Tom Dixon b. 1959

 
 
"Good design should improve things. Design is never a single thing." It may be useful to know that before the British designer, Tom Dixon, became famous for his sophisticated modern lighting fixtures, he was something of a DIY expert. Dixon, an art school dropout and onetime band musician, began his product design life by welding together furniture made from found objects, like grates and hubcaps—experience that continues to inform his hands-on approach to the Tom Dixon furniture and lighting range. Armed with no formal design training and an insatiable curiosity about all aspects of the design chain—from concept to manufacturing—Dixon has become one of the premier contemporary designers of the world. "In my career, I’ve had intimate experience in making things with my own hands, getting really dirty doing it, and the more glamorous front-end of selling stuff, retail, or communicating it, building a reason to buy stuff." Dixon's most coveted 'stuff' is, undoubtedly, his range of glamorous metallic pendant lighting fixtures, realized in shining copper, burnished brass, and gleaming silver finishes, and notable for their technological innovation and global influences as much for their appealing good looks.
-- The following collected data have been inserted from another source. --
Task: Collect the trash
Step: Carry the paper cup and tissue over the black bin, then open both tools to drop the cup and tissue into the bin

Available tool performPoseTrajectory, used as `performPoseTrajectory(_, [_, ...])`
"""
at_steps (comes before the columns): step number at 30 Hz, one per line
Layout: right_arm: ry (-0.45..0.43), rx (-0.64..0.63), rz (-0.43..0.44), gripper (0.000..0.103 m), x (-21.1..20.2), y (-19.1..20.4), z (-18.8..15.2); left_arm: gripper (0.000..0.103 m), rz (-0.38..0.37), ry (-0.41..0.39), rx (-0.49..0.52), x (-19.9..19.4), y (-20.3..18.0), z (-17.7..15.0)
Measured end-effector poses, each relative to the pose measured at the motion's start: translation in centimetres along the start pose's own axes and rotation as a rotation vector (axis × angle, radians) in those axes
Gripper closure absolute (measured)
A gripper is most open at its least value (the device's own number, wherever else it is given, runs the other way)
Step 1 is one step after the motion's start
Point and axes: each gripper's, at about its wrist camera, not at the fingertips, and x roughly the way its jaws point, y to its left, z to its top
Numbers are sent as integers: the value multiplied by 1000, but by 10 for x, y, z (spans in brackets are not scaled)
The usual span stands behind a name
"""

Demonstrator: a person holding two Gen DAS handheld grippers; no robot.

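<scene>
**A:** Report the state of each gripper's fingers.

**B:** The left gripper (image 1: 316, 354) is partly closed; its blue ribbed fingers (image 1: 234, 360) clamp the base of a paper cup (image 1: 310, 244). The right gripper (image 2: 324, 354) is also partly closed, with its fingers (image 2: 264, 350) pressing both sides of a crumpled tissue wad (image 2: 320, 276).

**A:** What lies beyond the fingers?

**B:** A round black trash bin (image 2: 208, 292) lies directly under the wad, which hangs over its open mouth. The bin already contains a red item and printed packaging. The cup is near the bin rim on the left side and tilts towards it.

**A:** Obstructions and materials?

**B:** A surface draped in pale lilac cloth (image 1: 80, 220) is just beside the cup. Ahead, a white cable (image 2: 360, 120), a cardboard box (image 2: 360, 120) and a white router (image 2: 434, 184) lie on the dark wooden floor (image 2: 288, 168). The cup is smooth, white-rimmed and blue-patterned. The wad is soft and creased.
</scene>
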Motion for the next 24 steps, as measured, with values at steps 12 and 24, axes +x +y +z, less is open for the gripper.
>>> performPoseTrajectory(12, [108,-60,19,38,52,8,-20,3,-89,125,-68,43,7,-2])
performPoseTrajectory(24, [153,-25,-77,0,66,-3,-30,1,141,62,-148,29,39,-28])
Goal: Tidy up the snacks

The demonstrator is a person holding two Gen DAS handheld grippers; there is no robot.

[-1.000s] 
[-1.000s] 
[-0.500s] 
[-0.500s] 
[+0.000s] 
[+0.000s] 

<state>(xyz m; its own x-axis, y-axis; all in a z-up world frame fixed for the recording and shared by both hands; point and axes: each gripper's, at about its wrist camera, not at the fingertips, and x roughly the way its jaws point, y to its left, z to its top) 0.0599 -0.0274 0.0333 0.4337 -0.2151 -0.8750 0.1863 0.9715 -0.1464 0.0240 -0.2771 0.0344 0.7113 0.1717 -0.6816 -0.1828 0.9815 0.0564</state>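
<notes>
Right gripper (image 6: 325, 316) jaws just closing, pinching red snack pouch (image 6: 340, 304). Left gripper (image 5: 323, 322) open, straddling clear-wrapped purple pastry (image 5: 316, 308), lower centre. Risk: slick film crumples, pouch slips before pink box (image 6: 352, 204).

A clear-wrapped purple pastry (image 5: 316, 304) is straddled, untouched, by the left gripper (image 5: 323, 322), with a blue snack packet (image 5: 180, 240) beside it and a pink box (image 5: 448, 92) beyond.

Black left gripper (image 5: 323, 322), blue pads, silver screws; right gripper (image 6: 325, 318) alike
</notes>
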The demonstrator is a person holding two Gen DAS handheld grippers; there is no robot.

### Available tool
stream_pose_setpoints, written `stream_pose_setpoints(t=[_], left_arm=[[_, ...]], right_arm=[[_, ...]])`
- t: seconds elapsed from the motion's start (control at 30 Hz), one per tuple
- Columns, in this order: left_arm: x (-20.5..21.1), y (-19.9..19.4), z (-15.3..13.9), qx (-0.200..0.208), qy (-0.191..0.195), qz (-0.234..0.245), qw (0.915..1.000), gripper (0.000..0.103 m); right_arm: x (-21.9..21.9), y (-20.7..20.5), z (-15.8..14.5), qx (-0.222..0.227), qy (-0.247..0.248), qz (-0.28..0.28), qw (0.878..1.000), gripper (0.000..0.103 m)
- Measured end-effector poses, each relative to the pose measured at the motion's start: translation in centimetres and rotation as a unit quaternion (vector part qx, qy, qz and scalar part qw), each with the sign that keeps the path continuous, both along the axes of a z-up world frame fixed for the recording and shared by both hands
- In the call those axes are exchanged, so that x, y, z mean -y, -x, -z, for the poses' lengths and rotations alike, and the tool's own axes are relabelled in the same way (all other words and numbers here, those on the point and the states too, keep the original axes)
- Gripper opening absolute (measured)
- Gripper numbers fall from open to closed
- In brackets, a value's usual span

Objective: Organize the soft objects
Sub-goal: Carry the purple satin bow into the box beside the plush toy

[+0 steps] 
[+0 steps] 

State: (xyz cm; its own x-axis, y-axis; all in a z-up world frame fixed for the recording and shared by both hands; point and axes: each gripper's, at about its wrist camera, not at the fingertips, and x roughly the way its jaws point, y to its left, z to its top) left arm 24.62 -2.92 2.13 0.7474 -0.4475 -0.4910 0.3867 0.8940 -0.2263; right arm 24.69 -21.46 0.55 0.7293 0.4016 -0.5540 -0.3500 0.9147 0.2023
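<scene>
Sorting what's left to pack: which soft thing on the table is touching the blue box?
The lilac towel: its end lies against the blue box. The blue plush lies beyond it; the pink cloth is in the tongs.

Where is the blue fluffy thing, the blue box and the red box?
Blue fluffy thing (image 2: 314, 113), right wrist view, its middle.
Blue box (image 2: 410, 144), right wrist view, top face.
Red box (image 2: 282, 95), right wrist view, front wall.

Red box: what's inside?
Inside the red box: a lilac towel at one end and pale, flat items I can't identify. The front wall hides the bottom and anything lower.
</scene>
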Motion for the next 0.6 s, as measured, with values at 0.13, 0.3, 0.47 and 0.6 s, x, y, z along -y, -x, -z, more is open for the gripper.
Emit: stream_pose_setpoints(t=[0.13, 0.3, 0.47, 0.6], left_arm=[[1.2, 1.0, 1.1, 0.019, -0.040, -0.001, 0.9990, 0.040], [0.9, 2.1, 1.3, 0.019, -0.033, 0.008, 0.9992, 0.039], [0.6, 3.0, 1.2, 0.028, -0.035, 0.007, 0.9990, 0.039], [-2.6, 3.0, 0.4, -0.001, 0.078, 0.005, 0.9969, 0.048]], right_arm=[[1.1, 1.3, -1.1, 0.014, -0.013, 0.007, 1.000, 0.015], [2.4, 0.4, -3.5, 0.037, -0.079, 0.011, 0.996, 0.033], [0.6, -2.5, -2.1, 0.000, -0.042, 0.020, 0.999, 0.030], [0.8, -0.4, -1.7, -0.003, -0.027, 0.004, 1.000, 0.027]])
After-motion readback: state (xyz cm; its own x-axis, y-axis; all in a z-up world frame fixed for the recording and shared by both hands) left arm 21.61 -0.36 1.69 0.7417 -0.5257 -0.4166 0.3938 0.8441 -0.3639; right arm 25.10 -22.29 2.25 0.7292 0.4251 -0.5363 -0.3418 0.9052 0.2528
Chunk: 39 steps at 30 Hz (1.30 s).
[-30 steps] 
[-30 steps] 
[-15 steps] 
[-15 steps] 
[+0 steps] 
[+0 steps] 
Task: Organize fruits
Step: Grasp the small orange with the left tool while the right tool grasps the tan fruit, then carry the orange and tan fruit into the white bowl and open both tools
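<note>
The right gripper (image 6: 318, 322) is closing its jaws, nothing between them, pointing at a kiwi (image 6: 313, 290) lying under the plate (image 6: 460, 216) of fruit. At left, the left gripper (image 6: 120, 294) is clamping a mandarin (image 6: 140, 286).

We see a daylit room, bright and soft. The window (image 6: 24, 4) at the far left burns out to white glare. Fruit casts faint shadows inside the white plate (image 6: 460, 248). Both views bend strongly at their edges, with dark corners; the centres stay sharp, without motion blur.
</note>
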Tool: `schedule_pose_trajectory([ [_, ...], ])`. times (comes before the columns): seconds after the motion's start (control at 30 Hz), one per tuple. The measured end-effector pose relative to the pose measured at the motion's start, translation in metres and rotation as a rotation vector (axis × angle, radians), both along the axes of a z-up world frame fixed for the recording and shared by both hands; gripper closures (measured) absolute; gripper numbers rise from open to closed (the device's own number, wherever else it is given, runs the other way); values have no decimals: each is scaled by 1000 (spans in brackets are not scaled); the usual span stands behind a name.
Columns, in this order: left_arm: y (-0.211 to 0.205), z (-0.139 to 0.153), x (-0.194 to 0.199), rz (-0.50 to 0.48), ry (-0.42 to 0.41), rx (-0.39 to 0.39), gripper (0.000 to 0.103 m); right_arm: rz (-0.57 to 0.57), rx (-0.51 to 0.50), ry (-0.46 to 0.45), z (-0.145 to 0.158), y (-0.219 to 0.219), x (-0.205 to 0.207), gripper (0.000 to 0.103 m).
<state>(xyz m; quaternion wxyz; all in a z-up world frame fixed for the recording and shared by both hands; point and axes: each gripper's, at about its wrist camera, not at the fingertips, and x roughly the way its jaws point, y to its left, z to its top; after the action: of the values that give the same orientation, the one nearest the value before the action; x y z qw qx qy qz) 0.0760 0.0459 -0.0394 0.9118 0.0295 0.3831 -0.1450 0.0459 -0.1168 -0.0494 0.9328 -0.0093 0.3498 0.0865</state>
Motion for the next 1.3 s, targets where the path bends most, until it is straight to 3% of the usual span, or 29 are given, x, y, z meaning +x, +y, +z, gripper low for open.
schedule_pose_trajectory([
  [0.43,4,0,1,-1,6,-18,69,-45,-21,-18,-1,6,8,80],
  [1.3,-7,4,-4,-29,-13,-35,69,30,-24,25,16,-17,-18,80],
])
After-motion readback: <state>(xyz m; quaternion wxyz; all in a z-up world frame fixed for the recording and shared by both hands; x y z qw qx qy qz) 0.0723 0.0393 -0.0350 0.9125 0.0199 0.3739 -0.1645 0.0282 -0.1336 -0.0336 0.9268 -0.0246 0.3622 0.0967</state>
The Tom Dixon Beat collection of spun and beaten brass lamps reference the cooking pots and water vessels ubiquitous on the Indian subcontinent, while the Etch lighting series features a process commonly used to produce circuit boards, in which intricate patterns are etched directly into metal sheets. “You should be trying to improve on something that has existed before," Dixon has said, "whether that’s a better functionality, a life-changing new invention, or even just a nicer color.”